My sketchbook has seven signatures of three pages each. I decorated most of the pages with a scrap of this or that before I sewed them into the book. I used trims, ribbons, washi tape, and scrapbook paper as well as some snippets from the cover fabric. I also included a pocket, a heart-shaped paperclip, and two envelopes to stash items.
A bit of folded lace on the front cover works as a pencil holder, or just a tab to open it. I picked simple wooden buttons to secure the fabric tabs. I felt that matched the “woods” theme of the cute fabric.

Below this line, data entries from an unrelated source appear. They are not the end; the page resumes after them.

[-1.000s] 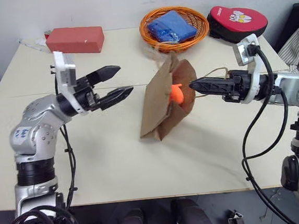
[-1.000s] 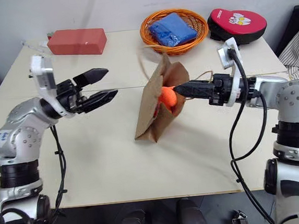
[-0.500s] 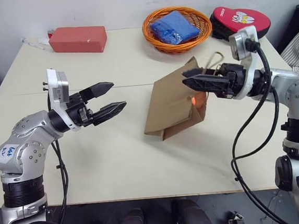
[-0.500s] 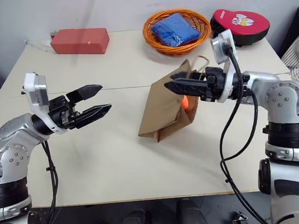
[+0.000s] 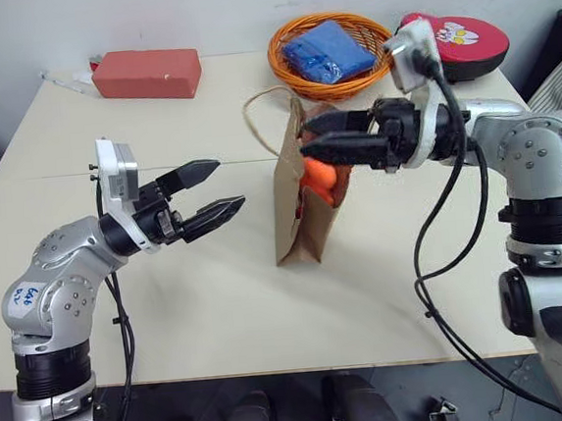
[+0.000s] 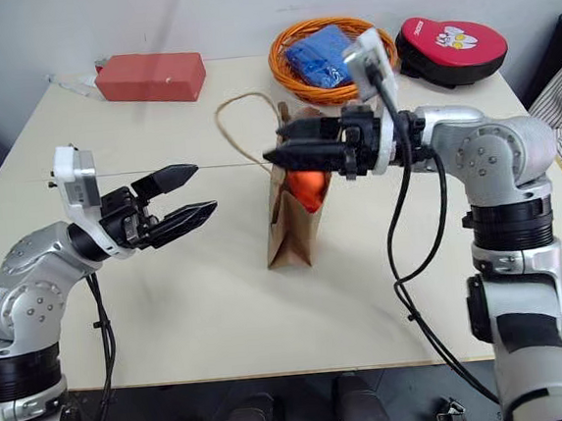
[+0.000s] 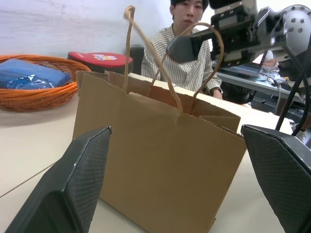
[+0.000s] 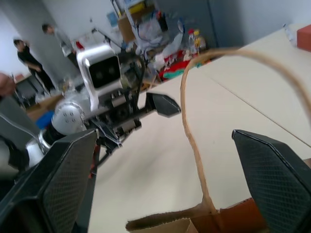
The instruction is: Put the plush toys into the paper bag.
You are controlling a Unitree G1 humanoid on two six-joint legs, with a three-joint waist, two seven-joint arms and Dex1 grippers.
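Since a moment ago the paper bag (image 5: 298, 204) has swung upright, orange plush toy (image 5: 317, 176) inside. Right gripper (image 5: 311, 140) hovers spread wide over its mouth, empty. Left gripper (image 5: 222, 188) gapes wide, holding nothing.

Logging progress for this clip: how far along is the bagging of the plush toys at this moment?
Done: the paper bag stands upright on the table, and orange plush shows inside its mouth. In hand: nothing; the right gripper is open over the bag's top and the left gripper is open, short of the bag. Left: I cannot tell whether the red toy is in the bag too.
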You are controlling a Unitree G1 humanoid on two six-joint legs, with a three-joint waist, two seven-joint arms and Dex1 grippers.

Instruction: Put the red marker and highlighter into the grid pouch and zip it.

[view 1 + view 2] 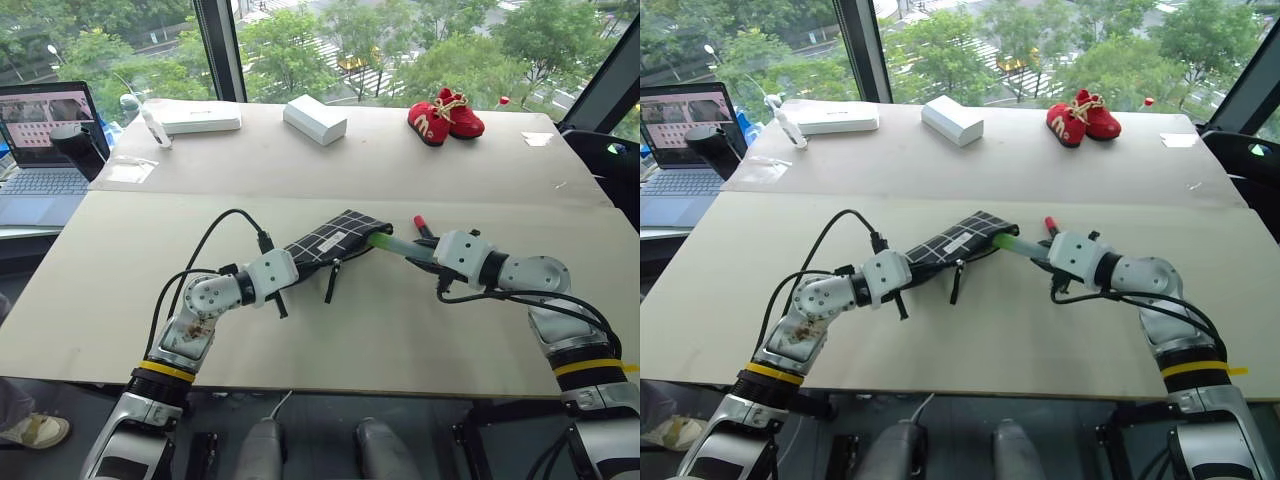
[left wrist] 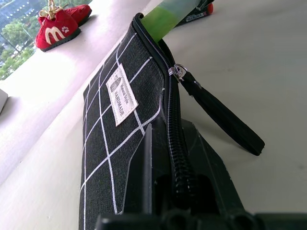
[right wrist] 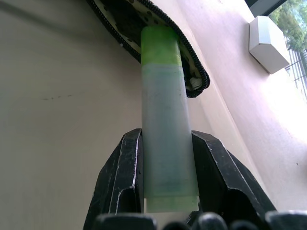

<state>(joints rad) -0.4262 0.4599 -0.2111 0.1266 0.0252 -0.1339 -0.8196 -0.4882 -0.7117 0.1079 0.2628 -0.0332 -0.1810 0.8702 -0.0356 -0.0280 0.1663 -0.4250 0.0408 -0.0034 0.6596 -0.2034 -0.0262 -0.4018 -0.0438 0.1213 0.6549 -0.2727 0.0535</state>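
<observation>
Your left pincer (image 1: 292, 283) is clamped shut on the zipper edge of the grid pouch (image 1: 325, 243), holding it near the middle of the worktop (image 1: 330, 330) with its open mouth turned toward your right arm. Your right pincer (image 3: 163, 158) grips the highlighter (image 3: 164, 134) by its pale barrel, one finger on each side, and the lime-green cap sits just inside the pouch's open mouth. In the left wrist view you can see the pouch's white label (image 2: 121, 94) facing up and the black zipper pull strap (image 2: 223, 118) hanging off to the side over the worktop. The red marker (image 1: 424, 228) lies on the worktop just beyond your right pincer, close beside the pouch's mouth and outside it.
</observation>
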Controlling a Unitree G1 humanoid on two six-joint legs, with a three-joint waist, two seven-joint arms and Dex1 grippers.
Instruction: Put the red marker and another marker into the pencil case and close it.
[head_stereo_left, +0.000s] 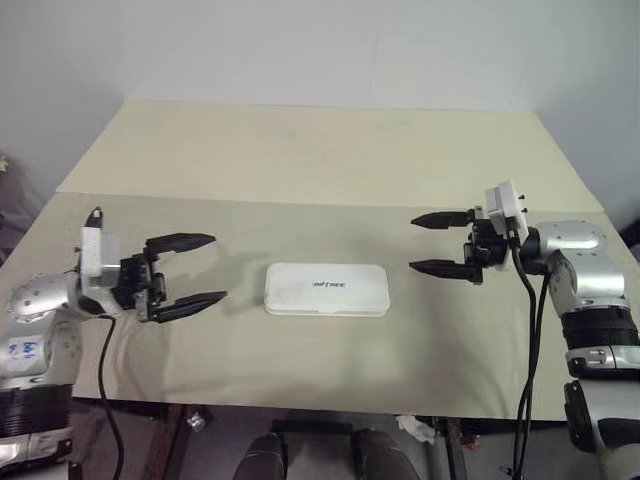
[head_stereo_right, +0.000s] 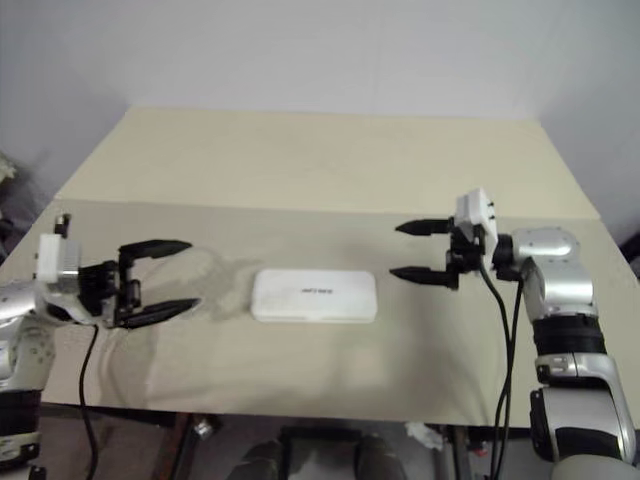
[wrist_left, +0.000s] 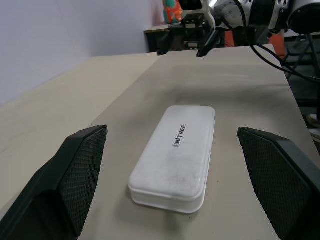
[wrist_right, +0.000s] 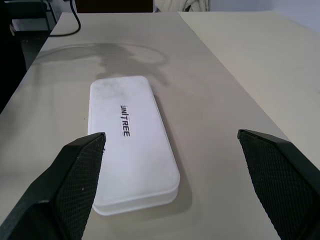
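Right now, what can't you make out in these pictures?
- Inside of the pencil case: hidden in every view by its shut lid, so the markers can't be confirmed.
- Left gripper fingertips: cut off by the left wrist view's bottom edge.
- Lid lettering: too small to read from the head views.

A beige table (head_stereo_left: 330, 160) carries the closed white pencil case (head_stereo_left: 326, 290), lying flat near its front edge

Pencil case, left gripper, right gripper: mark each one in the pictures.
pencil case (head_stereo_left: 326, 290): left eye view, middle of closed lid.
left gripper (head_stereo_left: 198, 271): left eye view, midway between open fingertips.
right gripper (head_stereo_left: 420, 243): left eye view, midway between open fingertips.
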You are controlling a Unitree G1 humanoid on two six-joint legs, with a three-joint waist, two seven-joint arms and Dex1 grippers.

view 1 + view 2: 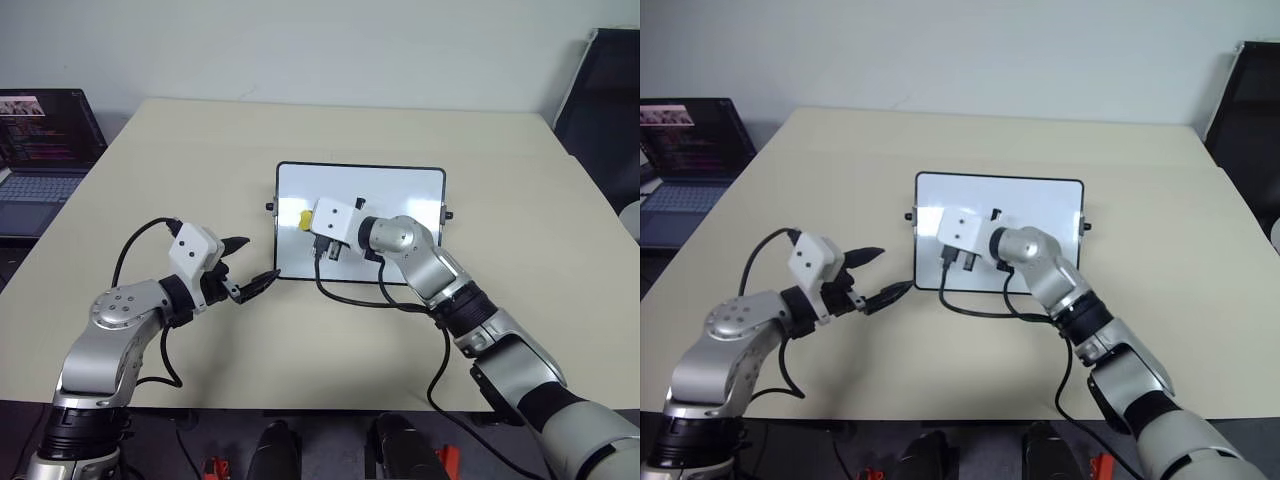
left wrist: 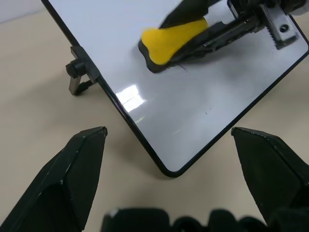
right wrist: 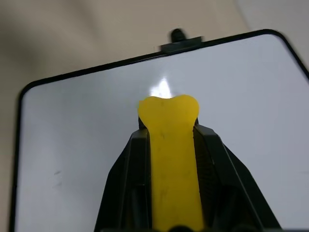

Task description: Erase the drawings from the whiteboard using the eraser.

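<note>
The whiteboard (image 1: 400, 190) lies flat in the middle of the beige table, framed in black with small knobs on its short sides. My right gripper (image 3: 169, 129) is shut on the yellow eraser (image 2: 169, 38), whose black underside faces the board and seems to touch it near the left short side. Faint grey traces of the drawings (image 3: 57, 173) mark the white surface beside the eraser. My left gripper (image 1: 258, 260) hovers open just off the board's near left corner (image 2: 169, 171), with nothing between its fingers.
A black cable (image 1: 350, 297) from my right wrist loops over the board's near edge onto the table. An open laptop (image 1: 40, 150) stands at the far left, off the table. A dark chair (image 1: 610, 90) stands at the far right.
</note>
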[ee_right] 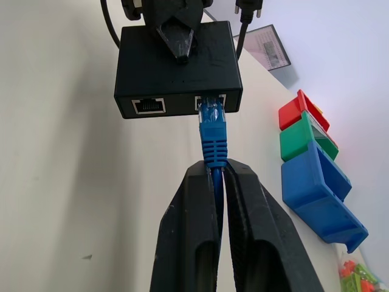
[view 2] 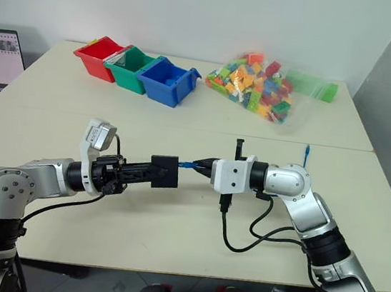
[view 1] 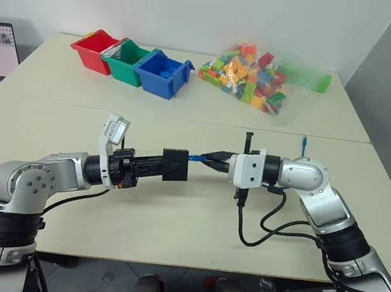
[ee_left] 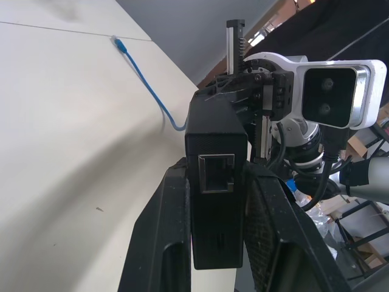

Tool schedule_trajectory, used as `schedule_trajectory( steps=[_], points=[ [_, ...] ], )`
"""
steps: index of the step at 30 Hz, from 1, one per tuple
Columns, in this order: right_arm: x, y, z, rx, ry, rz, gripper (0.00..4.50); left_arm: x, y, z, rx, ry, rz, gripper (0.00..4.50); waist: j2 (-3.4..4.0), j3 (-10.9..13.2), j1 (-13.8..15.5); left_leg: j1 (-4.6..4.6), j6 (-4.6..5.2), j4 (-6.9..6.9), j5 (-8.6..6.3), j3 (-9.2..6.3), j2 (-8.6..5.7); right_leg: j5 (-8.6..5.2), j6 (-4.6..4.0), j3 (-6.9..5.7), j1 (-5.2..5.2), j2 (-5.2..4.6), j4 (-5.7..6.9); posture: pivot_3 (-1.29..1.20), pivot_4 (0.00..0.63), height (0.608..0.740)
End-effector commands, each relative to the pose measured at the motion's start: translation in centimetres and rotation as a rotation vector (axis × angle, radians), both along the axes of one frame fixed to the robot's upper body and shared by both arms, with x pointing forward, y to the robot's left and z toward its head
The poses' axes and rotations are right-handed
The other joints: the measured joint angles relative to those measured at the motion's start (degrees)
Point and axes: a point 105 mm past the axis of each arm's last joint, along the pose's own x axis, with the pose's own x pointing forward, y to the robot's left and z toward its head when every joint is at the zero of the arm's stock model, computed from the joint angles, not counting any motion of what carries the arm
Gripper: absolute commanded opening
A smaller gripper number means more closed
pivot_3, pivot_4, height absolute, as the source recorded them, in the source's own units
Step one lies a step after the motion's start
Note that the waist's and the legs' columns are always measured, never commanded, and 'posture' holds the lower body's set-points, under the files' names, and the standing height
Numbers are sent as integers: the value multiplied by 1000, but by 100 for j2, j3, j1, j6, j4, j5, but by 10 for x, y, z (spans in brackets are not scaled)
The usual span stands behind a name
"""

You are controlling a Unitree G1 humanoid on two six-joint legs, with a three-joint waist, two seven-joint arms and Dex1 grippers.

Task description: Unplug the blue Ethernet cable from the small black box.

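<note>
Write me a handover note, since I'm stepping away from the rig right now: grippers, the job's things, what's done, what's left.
Left gripper: shut on the small black box, holding it above the table.
Right gripper: shut on the blue Ethernet cable just behind its plug.
The plug is at the box's port, seemingly partly seated; the second port beside it is empty. The cable's other end rests on the table past the right arm.
Done: both grips set.
Left: pull the plug clear of the port, keeping the box steady.

Small black box (view 1: 176, 165) above table (view 1: 172, 215) centre, cable (view 1: 197, 158) to its right, three bins (view 1: 131, 62) behind-left, brick bag (view 1: 262, 79) behind-right
</note>
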Motion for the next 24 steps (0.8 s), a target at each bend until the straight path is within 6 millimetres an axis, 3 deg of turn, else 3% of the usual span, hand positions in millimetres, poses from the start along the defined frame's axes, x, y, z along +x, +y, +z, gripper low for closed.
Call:
schedule_trajectory(
  steps=[1,4,7,14,24],
  points=[
    [-10,-1,11,5,41,27,1225,-8,-2,3,43,-66,-54,766,0,0,0,0,0,0,0,1,0,0,0,1,0,0,0,0,150,740],
    [-13,-3,20,82,199,13,1882,-13,-4,2,68,-99,-93,766,0,0,2,0,0,-1,0,0,1,0,0,1,0,0,-1,0,150,740],
    [-20,-8,28,191,503,26,2587,-15,-4,2,79,-131,-126,766,0,0,8,-1,0,-1,0,-1,1,0,-1,0,0,0,-1,0,150,740],
    [-26,-19,16,350,1009,5,2629,-15,-5,10,24,-161,-149,766,1,0,8,0,1,-2,-1,0,0,-4,3,1,0,-1,-3,0,150,740],
    [-27,-4,10,437,1205,44,2629,-18,0,15,-40,-132,-173,766,1,1,-27,-2,2,-5,-1,2,0,-6,6,1,-3,2,-6,0,150,740]
  ],
)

This is my very first animated GIF, but I thought it would do better than posting all pages in a row. I did make the images small and decrease their color for a proper web-friendly file size, though, but I think you get the idea.
I did almost all the sewing by machine, by the way. The binding and the paperclip are the only things I did by hand. At first, I was very hesitant to put the cover cardstock with glue and fabric to the needle, but it worked out just fine!
This photo shows the paperclip, which works on both sides, and a pocket using scrapbook paper with a ribbon edge. The large white papers are vintage World Bond resume papers (25% cotton).
The picture below has my favorite page, because I like the look of old-timey beige and white lace. The beige papers are from a Doodle Pad by Carolina Pad and Paper Company that I’ve had since I was little. The sheer paper is vintage Eaton Air Mail paper (25% cotton).
I added a small envelope before I realized that, due to its age, had sealed itself shut! I slit the top open, and then decided to add a little tag, a la junk journal style, which can be written on for a little secret treasure.
I was careful when I dug out the rest of my stashed vintage envelopes – this one was in perfect condition so I embellished it a little with a bit of lacey trim.
What is fun about making a book like this is that the possibilities are endless – both in creating the pages, but also in their use. Ali gave us heaps of ideas, and other members have shown what they plan for theirs. I imagine this one to be a photo album or a scrapbook of memories, but anything goes. I will be shipping this on to a long lost cousin, whom I hope enjoys it!